Intro: In your intro, it is very clear what your topic is. It’s apparent that your topic is about video game addiction and its recent spike during the pandemic to the point where it’s been considered an official diagnosis by the World Health Organization. You did a good job with explaining the key aspects of why it’s become a problem in recent events, like mentioning the lack of social interaction and making up for it through video games.
Historical Context: It’s clear that you opened up your project with an anecdote about a mother whose son is suffering from video game addiction. With your sources, it is apparent that the reasons for video game addiction are the lack of social interaction due to the pandemic, the algorithms companies use and the trend of what is popular to determine what should be included in a video game. I think your usage of your concrete details are excellent, but there should be more of an expansion in your details. For example in your concrete that mentions the W.H.O. classification being pushed back by the video game industry on page 5, there’s only 1 sentence after the detail, and you can probably use these explanations as a way to tie in your graphs that you have present throughout your project into your essay. You did a good job with adding in the multimodality aspect of your project, but the elements you have just need to be cited somehow into your project. Overall, it’s clear what your topic is about, and the grammatical structure makes sense, but there just needs to be more explanations in some of your details.

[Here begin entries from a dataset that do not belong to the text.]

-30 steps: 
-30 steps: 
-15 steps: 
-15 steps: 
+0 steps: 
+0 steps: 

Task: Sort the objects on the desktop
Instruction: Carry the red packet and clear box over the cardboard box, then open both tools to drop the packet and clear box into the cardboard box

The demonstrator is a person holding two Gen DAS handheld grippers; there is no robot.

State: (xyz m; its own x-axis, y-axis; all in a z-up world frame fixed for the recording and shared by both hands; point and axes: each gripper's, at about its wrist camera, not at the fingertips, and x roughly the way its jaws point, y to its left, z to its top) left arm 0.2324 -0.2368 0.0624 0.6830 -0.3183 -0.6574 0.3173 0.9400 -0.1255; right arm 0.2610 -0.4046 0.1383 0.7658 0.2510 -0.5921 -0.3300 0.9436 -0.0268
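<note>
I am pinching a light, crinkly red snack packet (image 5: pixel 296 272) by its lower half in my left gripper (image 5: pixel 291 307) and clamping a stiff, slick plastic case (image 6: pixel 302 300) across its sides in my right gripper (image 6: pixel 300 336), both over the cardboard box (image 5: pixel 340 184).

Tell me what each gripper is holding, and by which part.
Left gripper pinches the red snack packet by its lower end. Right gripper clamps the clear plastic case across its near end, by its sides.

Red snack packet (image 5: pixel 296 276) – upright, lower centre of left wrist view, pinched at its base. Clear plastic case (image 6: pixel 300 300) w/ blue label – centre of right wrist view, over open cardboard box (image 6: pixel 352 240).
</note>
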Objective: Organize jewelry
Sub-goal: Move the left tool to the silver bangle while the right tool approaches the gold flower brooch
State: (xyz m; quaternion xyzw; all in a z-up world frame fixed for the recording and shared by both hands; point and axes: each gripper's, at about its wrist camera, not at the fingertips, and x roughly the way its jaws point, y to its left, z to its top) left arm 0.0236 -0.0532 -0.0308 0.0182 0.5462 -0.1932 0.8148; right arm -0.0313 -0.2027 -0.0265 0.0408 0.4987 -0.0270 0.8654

Conclusion: Your conclusions were well done in the sense that you not only summarized what your essay was about, but you even mentioned how video game addiction is an overall problem because of how common it is with there being no exact time of when it started. It’s good that you even acknowledged that decreasing it will take time and effort, but the first step to combat it is small, like spreading awareness. The added insight of video game addiction seeming like it’s trivial is a part of the problem of the addiction, and adding that information is good with helping with your suggestion of spreading awareness.